THE TASK: Repeat each record exactly as written, and drop any images.

(Source data)

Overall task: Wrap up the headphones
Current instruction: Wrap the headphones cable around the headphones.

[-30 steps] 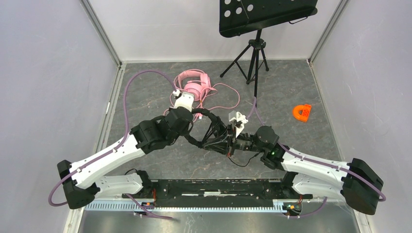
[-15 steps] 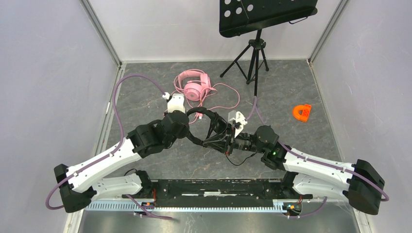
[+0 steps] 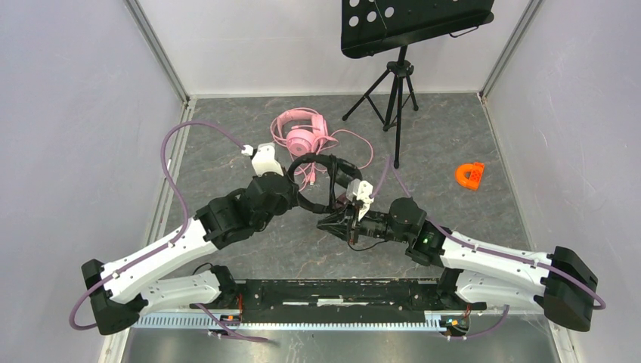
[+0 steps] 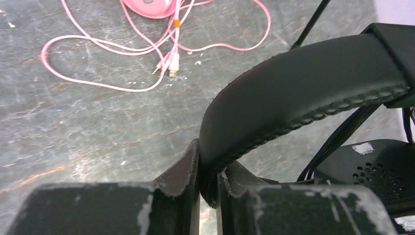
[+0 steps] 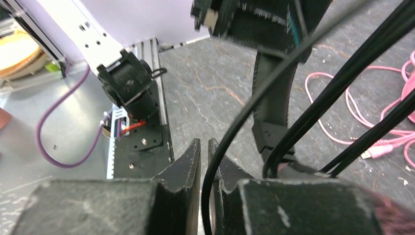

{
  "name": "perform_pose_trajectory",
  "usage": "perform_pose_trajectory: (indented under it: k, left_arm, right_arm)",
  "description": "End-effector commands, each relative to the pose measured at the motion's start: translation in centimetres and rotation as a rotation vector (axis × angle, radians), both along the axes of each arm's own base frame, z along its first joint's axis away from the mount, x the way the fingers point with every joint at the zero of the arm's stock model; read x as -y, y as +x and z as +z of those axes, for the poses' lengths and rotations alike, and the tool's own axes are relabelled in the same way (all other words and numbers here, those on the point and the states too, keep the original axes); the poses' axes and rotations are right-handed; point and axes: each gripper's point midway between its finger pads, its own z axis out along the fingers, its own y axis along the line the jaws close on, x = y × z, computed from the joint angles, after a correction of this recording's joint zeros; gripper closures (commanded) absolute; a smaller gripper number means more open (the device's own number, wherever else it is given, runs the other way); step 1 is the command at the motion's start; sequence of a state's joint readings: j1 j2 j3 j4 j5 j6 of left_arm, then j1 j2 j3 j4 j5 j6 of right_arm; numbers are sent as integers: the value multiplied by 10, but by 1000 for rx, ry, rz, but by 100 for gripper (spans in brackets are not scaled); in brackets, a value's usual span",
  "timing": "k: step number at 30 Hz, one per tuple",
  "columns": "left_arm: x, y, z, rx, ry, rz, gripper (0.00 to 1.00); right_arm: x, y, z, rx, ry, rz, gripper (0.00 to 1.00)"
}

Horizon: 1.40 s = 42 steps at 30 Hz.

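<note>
**Tabletop [image 3: 469, 125] layout, seen from above.**
Front headset [image 3: 325, 159] at centre, between left end effector [image 3: 296, 195] and right end effector [image 3: 325, 224]; rear headset [image 3: 302, 134] just behind it; stand [image 3: 412, 23] behind to the right; small plastic piece [image 3: 469, 175] far right.

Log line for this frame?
left claw: shut on black headset headband | right claw: shut on black cable | pink headset: untouched

bright, even overhead light, only soft shadows on the bench [image 3: 469, 128]. top view's sharp; both wrist views go blurry up close, especially the fingers [image 4: 112, 210].
</note>
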<state>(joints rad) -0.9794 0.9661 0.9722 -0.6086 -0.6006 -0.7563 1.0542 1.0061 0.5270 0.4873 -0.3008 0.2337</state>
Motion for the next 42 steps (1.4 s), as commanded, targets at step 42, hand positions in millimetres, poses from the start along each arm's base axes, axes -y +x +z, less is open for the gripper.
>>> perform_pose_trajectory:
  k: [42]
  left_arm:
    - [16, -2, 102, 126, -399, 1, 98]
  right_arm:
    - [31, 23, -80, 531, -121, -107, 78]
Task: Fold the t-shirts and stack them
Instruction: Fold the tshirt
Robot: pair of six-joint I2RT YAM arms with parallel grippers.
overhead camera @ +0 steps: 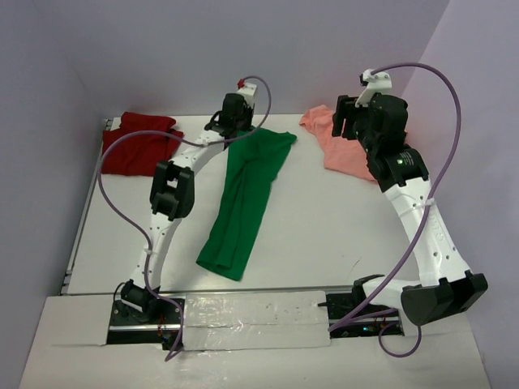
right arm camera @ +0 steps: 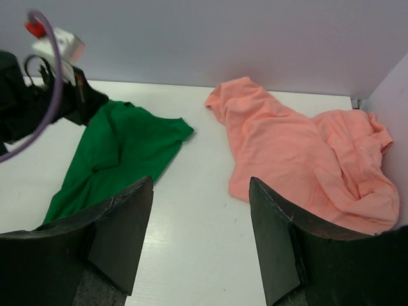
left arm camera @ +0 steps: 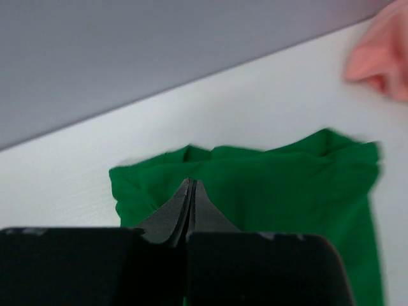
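Note:
The bright green t-shirt (overhead camera: pixel 243 203) lies as a long narrow strip on the table, running from back centre toward the front. My left gripper (overhead camera: pixel 228 121) sits at its far end, shut, its tips (left arm camera: pixel 191 183) over the green cloth (left arm camera: pixel 287 191) with nothing seen between them. The dark red t-shirt (overhead camera: pixel 134 146) is bunched at the back left corner. The salmon pink t-shirt (overhead camera: pixel 345 158) lies crumpled at the back right. My right gripper (right arm camera: pixel 201 182) hangs open above bare table between the green shirt (right arm camera: pixel 121 146) and the pink one (right arm camera: pixel 293 153), holding nothing.
Walls close the white table (overhead camera: pixel 324 235) at the back and on both sides. Purple cables loop over both arms. A taped white sheet (overhead camera: pixel 251 320) covers the near edge between the arm bases.

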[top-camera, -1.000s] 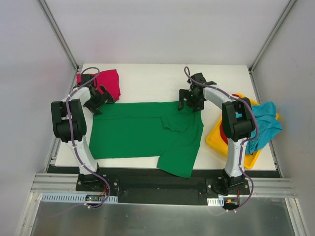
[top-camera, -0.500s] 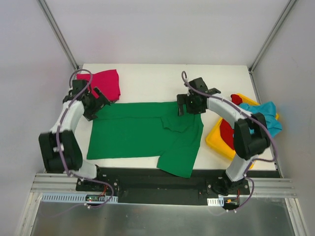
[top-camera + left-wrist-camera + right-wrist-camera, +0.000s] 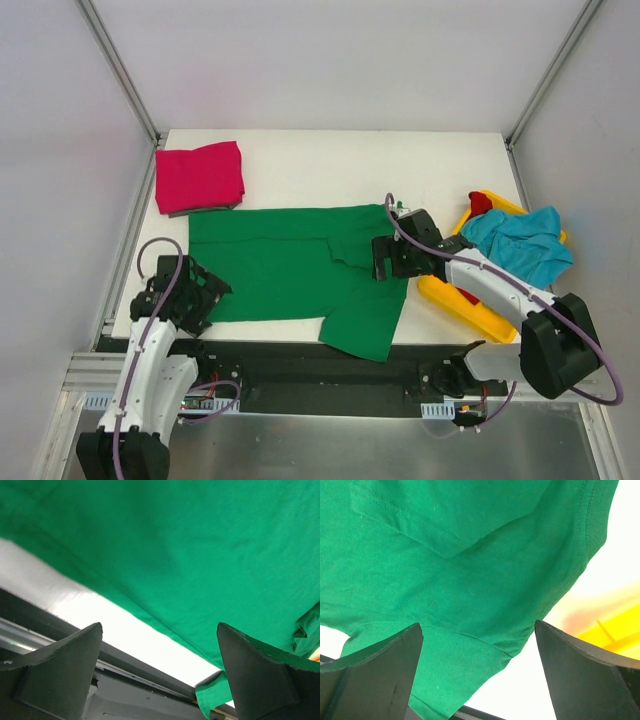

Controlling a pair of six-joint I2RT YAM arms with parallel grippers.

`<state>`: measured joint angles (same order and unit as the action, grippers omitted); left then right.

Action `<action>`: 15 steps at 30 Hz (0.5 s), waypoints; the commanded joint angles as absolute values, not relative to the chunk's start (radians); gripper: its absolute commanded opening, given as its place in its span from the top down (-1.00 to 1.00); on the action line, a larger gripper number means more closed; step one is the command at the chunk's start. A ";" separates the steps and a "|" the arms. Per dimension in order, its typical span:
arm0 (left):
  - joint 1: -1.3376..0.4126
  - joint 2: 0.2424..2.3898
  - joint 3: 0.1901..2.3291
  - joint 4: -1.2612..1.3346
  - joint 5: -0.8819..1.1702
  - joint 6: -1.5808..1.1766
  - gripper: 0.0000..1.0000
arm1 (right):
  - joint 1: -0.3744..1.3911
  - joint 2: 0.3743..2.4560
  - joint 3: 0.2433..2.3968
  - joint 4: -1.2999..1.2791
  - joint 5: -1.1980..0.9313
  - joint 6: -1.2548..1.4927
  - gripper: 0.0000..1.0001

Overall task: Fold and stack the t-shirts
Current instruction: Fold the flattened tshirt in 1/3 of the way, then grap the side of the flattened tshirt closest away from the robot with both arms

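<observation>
A bright green t-shirt point(image 3: 290, 265) lies spread across the middle of the white table, one sleeve hanging over the near edge point(image 3: 360, 335). It fills the left wrist view point(image 3: 190, 555) and the right wrist view point(image 3: 460, 565). A magenta-pink t-shirt point(image 3: 198, 177) lies folded at the far left. A teal-blue t-shirt point(image 3: 518, 243) and a red one point(image 3: 480, 203) lie in the yellow bin. My left gripper point(image 3: 205, 300) is open and empty at the green shirt's near left corner. My right gripper point(image 3: 390, 258) is open and empty over its right edge.
The yellow plastic bin point(image 3: 470, 305) stands at the right edge of the table, close beside my right arm. The black base rail point(image 3: 320, 375) runs along the near edge. Metal frame posts rise at the far corners.
Both arms pulled back from the green shirt's far edge toward the near side. The left gripper went from beside the pink shirt to the near left corner. The right gripper moved down to the shirt's right edge.
</observation>
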<state>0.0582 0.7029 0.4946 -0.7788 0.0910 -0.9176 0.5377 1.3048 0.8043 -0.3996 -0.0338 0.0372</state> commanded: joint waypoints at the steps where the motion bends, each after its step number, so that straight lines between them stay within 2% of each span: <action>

RESULT OF THIS TASK:
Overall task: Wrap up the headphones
Current instruction: Wrap the headphones cable around the headphones.

[-30 steps] 
[-15 steps] 
[+0 steps] 
[+0 steps] 
[+0 steps] 

{
  "name": "perform_pose_trajectory",
  "usage": "perform_pose_trajectory: (indented under it: k, left_arm, right_arm)",
  "description": "End-effector commands, each relative to the pose measured at the motion's start: translation in centimetres and rotation as a rotation vector (axis × angle, radians), both along the axes of each arm's own base frame, z along its first joint's axis away from the mount, x the way the fingers point with every joint at the zero of the arm's stock model; read x as -y, y as +x and z as +z of those axes, for the poses' lengths and rotations alike, and the tool's own axes are relabelled in the same way (all other words and numbers here, those on the point and the states too, keep the original axes); the poses' axes and rotations are right-handed; point and axes: each gripper's point midway between its finger pads, its own z axis out along the fingers, its own y axis along the line the jaws close on, x = y × z, computed from the joint angles, after a correction of this recording's joint zeros; gripper closures (commanded) absolute; a smaller gripper number means more open (the device's own number, wherever else it is given, runs the other way); step 1 is the command at the motion's start; sequence of a state's joint readings: j1 j2 j3 j4 j5 j6 of left_arm, then j1 j2 j3 j4 j5 j6 of right_arm; numbers are sent as integers: the value multiplied by 10, but by 1000 for rx, ry, rz, but by 100 for gripper (spans in brackets are not scaled); in brackets, a value's usual span",
  "timing": "k: step number at 30 Hz, one per tuple",
  "columns": "left_arm: x, y, z, rx, ry, rz, gripper (0.00 to 1.00); right_arm: x, y, z, rx, ry, rz, gripper (0.00 to 1.00)"
}

Horizon: 1.40 s = 42 steps at 30 Hz.

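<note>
**Tabletop [image 3: 469, 125] layout, seen from above.**
Front headset [image 3: 325, 159] at centre, between left end effector [image 3: 296, 195] and right end effector [image 3: 325, 224]; rear headset [image 3: 302, 134] just behind it; stand [image 3: 412, 23] behind to the right; small plastic piece [image 3: 469, 175] far right.

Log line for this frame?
left claw: shut on black headset headband | right claw: shut on black cable | pink headset: untouched

bright, even overhead light, only soft shadows on the bench [image 3: 469, 128]. top view's sharp; both wrist views go blurry up close, especially the fingers [image 4: 112, 210].
</note>
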<state>(joints rad) -0.9794 0.9661 0.9722 -0.6086 -0.6006 -0.7563 1.0542 1.0061 0.5270 0.4873 -0.3008 0.2337</state>
Motion for the next 42 steps (1.4 s), as commanded, targets at step 42, hand positions in millimetres, poses from the start along each arm's base axes, axes -y +x +z, less is open for the gripper.
>>> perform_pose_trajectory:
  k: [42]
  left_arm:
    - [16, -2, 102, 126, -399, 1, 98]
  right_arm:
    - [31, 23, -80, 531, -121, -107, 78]
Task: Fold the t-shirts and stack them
Instruction: Fold the tshirt
Robot: pair of six-joint I2RT YAM arms with parallel grippers.
overhead camera @ +0 steps: 
right arm camera @ +0 steps: 
left arm camera @ +0 steps: 
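Note:
The bright green t-shirt (overhead camera: pixel 243 203) lies as a long narrow strip on the table, running from back centre toward the front. My left gripper (overhead camera: pixel 228 121) sits at its far end, shut, its tips (left arm camera: pixel 191 183) over the green cloth (left arm camera: pixel 287 191) with nothing seen between them. The dark red t-shirt (overhead camera: pixel 134 146) is bunched at the back left corner. The salmon pink t-shirt (overhead camera: pixel 345 158) lies crumpled at the back right. My right gripper (right arm camera: pixel 201 182) hangs open above bare table between the green shirt (right arm camera: pixel 121 146) and the pink one (right arm camera: pixel 293 153), holding nothing.
Walls close the white table (overhead camera: pixel 324 235) at the back and on both sides. Purple cables loop over both arms. A taped white sheet (overhead camera: pixel 251 320) covers the near edge between the arm bases.
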
[top-camera, -1.000s] 
[top-camera, -0.500s] 
[top-camera + left-wrist-camera + right-wrist-camera, +0.000s] 

Controlling a pair of six-joint I2RT YAM arms with parallel grippers.

`<state>`: measured joint angles (same order and unit as the action, grippers omitted); left then right.

Action `<action>`: 15 steps at 30 Hz (0.5 s), waypoints; the commanded joint angles as absolute values, not relative to the chunk's start (radians); gripper: its absolute commanded opening, given as its place in its span from the top down (-1.00 to 1.00); on the action line, a larger gripper number means more closed; step one is the command at the chunk's start. A ";" separates the steps and a "|" the arms. Per dimension in order, its typical span:
arm0 (left):
  - joint 1: -1.3376..0.4126
  - joint 2: 0.2424..2.3898
  - joint 3: 0.1901..2.3291
  - joint 4: -1.2612..1.3346
  - joint 5: -0.8819..1.1702
  - joint 6: -1.5808..1.1766
  - gripper: 0.0000..1.0000
arm1 (right):
  - joint 1: -0.3744..1.3911
  - joint 2: 0.3743..2.4560
  - joint 3: 0.2433..2.3968
  - joint 4: -1.2999..1.2791
  - joint 5: -1.1980..0.9313
  - joint 6: -1.2548..1.4927
  - gripper: 0.0000..1.0001

Overall task: Fold and stack the t-shirts
Current instruction: Fold the flattened tshirt in 1/3 of the way, then grap the side of the flattened tshirt closest away from the robot with both arms

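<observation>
A bright green t-shirt point(image 3: 290, 265) lies spread across the middle of the white table, one sleeve hanging over the near edge point(image 3: 360, 335). It fills the left wrist view point(image 3: 190, 555) and the right wrist view point(image 3: 460, 565). A magenta-pink t-shirt point(image 3: 198, 177) lies folded at the far left. A teal-blue t-shirt point(image 3: 518, 243) and a red one point(image 3: 480, 203) lie in the yellow bin. My left gripper point(image 3: 205, 300) is open and empty at the green shirt's near left corner. My right gripper point(image 3: 390, 258) is open and empty over its right edge.
The yellow plastic bin point(image 3: 470, 305) stands at the right edge of the table, close beside my right arm. The black base rail point(image 3: 320, 375) runs along the near edge. Metal frame posts rise at the far corners.
Both arms pulled back from the green shirt's far edge toward the near side. The left gripper went from beside the pink shirt to the near left corner. The right gripper moved down to the shirt's right edge.
</observation>
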<state>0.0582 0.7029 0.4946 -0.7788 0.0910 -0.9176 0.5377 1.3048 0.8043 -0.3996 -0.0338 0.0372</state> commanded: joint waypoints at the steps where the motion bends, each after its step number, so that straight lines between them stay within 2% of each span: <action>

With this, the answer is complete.